In [None]:
#: the usual suspects
import babypandas as bpd
import numpy as np

%matplotlib inline
import matplotlib.pyplot as plt
plt.style.use('fivethirtyeight')

# Lecture 13

## Simulation

# Simulation

## Finding probabilities with computers

## Simulation

- What is the probability of getting 60 or more heads if I flip 100 coins?
- Approximation through simulation:
    1. Figure out how to do one experiment (i.e., flip 100 coins).
    2. Run the experiment a bunch of times.
    3. Find the fraction of times where number of heads >= 60.

## Making a random choice (e.g., flipping a coin)

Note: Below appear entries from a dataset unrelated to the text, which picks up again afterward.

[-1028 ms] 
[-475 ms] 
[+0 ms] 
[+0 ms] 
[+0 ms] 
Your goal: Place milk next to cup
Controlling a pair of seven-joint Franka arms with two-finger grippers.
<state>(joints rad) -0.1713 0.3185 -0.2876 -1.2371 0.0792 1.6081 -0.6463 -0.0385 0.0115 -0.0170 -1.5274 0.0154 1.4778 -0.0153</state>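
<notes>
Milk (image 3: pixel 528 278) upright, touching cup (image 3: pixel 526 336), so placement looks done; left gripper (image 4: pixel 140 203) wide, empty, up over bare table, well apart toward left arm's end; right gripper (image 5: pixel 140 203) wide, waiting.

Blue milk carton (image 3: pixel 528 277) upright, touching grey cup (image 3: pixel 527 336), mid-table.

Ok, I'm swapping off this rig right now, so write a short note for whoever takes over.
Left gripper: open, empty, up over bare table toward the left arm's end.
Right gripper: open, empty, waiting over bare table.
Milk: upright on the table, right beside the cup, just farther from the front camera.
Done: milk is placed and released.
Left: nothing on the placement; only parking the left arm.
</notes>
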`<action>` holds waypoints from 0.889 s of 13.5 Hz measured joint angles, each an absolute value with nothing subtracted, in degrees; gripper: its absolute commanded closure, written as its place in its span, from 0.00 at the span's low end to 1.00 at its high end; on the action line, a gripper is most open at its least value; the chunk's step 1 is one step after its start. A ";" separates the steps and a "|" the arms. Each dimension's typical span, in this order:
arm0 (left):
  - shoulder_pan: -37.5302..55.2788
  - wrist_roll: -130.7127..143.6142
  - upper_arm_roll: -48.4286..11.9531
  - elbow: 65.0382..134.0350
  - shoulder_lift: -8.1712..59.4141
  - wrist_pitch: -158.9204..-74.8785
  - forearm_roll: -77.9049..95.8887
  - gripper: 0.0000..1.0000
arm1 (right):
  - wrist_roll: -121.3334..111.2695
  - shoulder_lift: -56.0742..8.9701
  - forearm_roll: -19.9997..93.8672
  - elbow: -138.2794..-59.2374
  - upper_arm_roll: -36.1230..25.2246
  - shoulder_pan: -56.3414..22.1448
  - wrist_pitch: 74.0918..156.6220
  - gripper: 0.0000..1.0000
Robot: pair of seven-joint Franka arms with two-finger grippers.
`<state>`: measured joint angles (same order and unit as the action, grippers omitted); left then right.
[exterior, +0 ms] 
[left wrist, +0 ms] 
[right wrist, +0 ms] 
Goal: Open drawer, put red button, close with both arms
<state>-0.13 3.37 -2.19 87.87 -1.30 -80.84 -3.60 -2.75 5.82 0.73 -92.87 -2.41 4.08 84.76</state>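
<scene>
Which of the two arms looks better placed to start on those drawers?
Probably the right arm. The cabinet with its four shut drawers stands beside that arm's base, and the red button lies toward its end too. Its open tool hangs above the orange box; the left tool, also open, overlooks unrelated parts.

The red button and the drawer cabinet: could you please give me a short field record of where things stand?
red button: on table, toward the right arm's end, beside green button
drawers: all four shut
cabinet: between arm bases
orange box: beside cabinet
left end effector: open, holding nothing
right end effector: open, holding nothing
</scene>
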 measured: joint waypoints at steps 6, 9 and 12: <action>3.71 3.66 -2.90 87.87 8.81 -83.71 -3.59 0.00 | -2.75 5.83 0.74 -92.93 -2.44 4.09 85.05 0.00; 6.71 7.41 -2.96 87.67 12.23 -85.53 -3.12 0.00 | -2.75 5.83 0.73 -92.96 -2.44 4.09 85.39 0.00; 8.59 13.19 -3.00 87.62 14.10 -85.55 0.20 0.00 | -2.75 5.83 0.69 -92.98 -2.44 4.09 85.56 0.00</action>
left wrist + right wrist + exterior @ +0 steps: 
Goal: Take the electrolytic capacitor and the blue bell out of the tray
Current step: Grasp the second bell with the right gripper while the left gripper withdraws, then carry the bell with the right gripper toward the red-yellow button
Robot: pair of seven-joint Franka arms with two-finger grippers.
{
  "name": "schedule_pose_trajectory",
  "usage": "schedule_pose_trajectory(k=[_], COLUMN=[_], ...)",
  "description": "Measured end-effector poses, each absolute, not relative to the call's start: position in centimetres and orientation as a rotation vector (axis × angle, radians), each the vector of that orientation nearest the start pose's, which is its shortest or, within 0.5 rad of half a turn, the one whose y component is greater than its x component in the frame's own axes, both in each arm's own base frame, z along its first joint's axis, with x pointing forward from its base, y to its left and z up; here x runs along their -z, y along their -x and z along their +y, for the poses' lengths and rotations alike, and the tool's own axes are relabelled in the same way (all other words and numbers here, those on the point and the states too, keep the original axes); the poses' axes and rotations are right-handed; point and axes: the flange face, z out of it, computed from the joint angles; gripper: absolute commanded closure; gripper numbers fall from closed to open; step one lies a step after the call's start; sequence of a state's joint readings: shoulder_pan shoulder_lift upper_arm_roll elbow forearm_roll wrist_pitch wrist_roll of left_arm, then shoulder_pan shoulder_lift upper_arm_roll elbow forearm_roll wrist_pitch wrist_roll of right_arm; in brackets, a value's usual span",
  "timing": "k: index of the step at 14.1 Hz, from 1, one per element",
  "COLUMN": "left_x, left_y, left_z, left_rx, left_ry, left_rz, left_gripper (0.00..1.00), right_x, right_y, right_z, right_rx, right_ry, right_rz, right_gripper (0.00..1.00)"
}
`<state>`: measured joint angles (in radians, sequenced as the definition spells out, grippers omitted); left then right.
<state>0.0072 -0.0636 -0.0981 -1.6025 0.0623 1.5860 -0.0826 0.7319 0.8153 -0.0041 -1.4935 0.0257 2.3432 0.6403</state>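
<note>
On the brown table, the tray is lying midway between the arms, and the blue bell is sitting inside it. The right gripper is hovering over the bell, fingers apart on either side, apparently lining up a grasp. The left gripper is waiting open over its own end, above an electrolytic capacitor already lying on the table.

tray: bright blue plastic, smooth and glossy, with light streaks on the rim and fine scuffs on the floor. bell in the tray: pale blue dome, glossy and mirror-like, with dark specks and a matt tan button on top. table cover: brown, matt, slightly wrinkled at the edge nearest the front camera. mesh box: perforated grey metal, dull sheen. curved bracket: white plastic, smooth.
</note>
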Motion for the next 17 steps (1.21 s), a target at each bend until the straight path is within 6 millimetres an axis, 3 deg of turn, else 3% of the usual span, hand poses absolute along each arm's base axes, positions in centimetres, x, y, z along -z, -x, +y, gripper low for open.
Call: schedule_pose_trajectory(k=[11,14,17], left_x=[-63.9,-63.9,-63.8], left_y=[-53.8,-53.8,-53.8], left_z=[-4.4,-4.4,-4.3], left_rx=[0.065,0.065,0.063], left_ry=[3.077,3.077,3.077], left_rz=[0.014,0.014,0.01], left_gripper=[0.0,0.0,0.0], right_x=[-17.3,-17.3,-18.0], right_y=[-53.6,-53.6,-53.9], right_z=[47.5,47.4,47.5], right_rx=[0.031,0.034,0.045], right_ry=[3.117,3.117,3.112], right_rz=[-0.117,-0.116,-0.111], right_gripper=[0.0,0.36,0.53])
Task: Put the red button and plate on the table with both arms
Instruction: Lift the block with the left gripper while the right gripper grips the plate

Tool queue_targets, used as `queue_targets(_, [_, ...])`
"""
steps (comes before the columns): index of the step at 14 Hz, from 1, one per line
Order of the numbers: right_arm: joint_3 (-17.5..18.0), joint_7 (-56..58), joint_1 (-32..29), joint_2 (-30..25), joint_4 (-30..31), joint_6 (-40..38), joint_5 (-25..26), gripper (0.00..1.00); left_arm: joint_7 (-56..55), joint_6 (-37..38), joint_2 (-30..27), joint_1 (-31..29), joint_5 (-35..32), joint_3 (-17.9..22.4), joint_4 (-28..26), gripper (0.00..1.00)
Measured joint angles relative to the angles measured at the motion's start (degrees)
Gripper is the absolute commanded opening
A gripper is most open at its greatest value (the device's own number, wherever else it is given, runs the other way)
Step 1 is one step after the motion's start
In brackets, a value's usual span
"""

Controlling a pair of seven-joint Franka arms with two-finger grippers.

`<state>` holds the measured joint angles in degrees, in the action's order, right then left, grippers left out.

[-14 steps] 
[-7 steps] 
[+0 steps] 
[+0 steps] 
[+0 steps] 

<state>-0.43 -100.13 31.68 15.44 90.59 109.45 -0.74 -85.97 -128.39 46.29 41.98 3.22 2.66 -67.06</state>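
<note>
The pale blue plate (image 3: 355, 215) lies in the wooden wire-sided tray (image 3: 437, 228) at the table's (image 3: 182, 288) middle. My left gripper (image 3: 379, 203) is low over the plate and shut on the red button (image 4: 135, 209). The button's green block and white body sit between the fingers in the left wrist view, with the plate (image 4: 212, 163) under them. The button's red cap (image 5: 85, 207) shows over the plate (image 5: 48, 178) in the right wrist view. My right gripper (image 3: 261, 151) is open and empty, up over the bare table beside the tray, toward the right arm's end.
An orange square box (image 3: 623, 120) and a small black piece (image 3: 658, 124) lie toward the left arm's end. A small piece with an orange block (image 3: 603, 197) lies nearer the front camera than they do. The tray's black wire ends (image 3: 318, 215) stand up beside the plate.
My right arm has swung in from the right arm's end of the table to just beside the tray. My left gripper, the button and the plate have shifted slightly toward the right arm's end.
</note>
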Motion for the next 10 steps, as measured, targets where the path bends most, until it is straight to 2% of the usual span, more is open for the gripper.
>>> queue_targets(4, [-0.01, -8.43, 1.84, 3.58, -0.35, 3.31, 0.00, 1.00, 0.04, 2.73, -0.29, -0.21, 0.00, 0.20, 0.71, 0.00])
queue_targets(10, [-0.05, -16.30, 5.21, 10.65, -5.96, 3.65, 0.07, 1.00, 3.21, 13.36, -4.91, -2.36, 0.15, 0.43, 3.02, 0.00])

- `np.random.choice(options)`
- Input `options` is a list or array to choose from.
- Return a random element.

In [None]:
# simulate a coin flip
np.random.choice(['Heads', 'Tails'])

## Making multiple random choices

- `np.random.choice(options, n)`

In [None]:
#: simulate 10 coin flips
np.random.choice(['Heads', 'Tails'], 10)

## Replacement vs. without replacement

- By default, this selects *with* replacement.
- That is, after making selection, that option is still available.
- If an option can only be selected once, select *without* replacement.

In [None]:
#: choose three of the teams
teams = ["bunnies", "ducklings", "fawns", "joeys", 
         "lambs", "piglets", "porcupettes", "tadpoles" ]
np.random.choice(teams, 3, replace=False)

# Simulation

## Flipping coins

- What is the probability of getting 60 or more heads if I flip 100 coins?
- Approximation through simulation:
    1. Figure out how to do one experiment (i.e., flip 100 coins).
    2. Run the experiment a bunch of times.
    3. Find the fraction of times where number of heads >= 60.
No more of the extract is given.